Happy Book Birthday to Look!

Book Birthdays celebrate one year of a book’s life in tweets, reviews, and more. This month we’re saying Happy First Book Birthday to Look: How a Highly Influential Magazine Helped Define Mid-Twentieth-Century America (Potomac Books, 2021) by Andrew L. Yarrow.

About the Book:

Andrew L. Yarrow tells the story of Look magazine, one of the greatest mass-circulation publications in American history, and the very different United States in which it existed.

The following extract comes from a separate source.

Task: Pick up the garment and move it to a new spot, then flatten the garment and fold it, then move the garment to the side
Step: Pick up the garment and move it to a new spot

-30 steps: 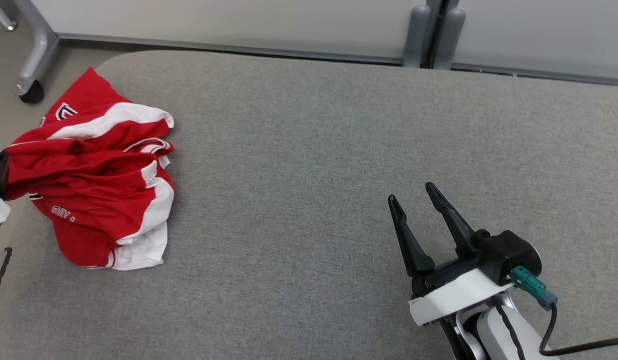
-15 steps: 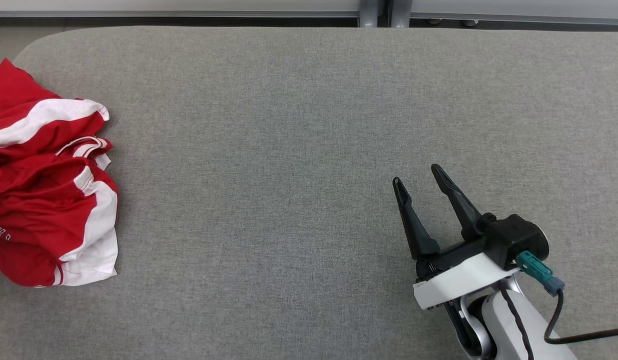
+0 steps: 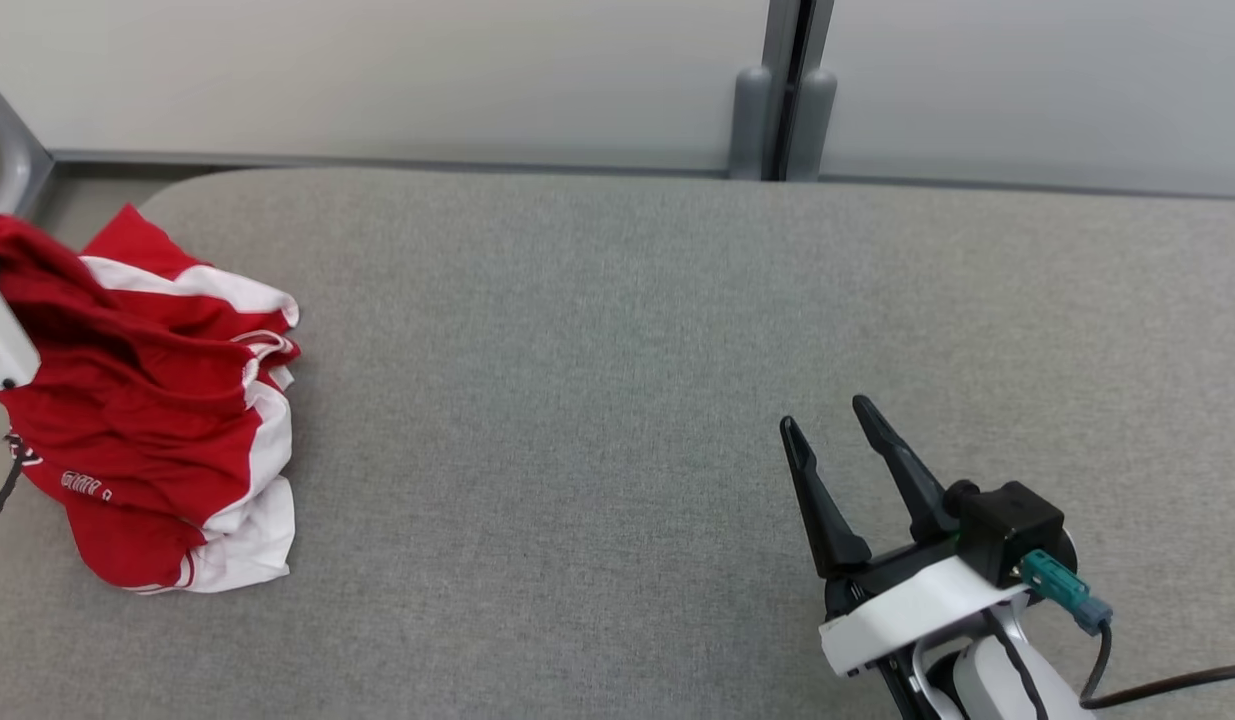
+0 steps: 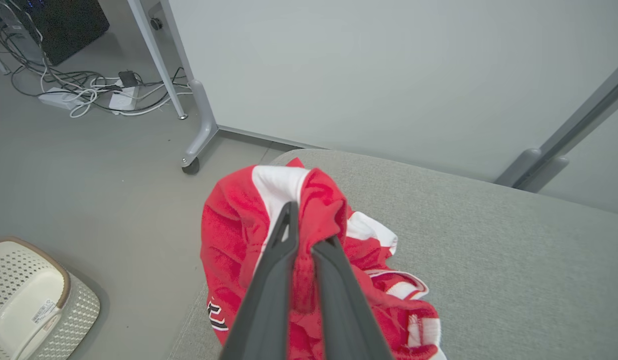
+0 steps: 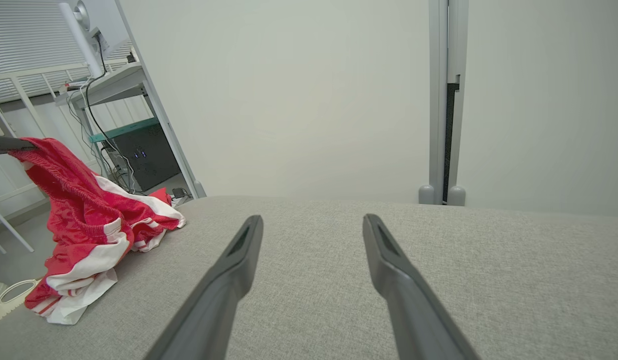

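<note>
Left gripper (image 4: pixel 309 225) pinches a gathered edge of the crumpled red-and-white fabric garment (image 3: pixel 167 420) at the grey padded table's (image 3: pixel 617 350) nine o'clock end, likely soft, light, slippery, best held by a bunched hem, right gripper (image 3: pixel 823 413) spread at five o'clock.

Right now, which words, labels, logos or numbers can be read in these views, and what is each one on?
No text can be read with certainty.
White lettering on the red garment: blurred, unreadable.
Black-and-white mark on the garment, left wrist view: partly folded under, no letters legible.
Sticker inside the white basket: too small to read.
</note>
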`<state>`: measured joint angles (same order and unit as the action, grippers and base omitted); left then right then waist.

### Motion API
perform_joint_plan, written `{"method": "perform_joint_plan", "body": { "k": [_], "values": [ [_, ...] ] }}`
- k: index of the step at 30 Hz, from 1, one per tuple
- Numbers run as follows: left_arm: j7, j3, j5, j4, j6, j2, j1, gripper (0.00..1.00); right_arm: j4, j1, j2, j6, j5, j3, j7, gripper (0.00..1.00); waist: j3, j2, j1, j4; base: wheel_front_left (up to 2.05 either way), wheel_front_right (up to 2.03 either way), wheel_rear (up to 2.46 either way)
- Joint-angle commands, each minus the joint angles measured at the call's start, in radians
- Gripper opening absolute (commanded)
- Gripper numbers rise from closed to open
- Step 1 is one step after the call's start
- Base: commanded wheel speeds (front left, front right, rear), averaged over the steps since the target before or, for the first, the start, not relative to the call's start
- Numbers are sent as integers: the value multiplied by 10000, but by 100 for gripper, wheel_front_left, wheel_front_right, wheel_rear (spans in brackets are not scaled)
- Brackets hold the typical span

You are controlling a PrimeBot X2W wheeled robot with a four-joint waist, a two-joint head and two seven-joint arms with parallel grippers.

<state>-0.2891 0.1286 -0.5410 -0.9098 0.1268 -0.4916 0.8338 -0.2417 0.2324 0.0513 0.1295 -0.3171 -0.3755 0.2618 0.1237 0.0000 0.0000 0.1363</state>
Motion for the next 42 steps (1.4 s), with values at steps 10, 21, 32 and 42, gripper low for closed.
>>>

The all-but-forgotten magazine had an extraordinary influence on mid-twentieth-century America, not only by telling powerful, thoughtful stories and printing outstanding photographs but also by helping to create a national conversation around a common set of ideas and ideals. Yarrow describes how the magazine covered the United States and the world, telling stories of people and trends, injustices and triumphs, and included essays by prominent Americans such as Martin Luther King Jr. and Margaret Mead. It did not shy away from exposing the country’s problems, but it always believed that those problems could be solved.

Look, which was published from 1937 to 1971 and had about 35 million readers at its peak, was an astute observer with a distinctive take on one of the greatest eras in U.S. history—from winning World War II and building immense, increasingly inclusive prosperity to celebrating grand achievements and advancing the rights of Black and female citizens. Because the magazine shaped Americans’ beliefs while guiding the country through a period of profound social and cultural change, this is also a story about how a long-gone form of journalism helped make America better and assured readers it could be better still.

A Word from the Author:

Since my book, Look: How a Highly Influential Magazine Helped Define Mid-Twentieth-Century America, was published a year ago, I have only become more admiring of and engaged with this magazine that was read by tens of millions of Americans at the peak of its 35-year-publishing run. During my many book talks, including one organized by a Look Facebook group that found me, I say that I wish I could write so much more about Look.

Instead of writing, I have embarked on a documentary film about this onetime behemoth of American media that featured outstanding photos and creative, often hard-hitting stories about civil rights, the Cold War, 1960s counterculture, technology, politics, personal relations, and so much more. Frequently conflated and confused with Life, Look was an iconoclastic, even radical publication that gave its writers and photographers free rein, whereas its archrival was a pillar of the Establishment whose prose was edited into a single voice. I tell people that Look also helped foster optimism and a national conversation around a common set of facts, ideas, and ideals, which is so sorely lacking today, as President Obama has said.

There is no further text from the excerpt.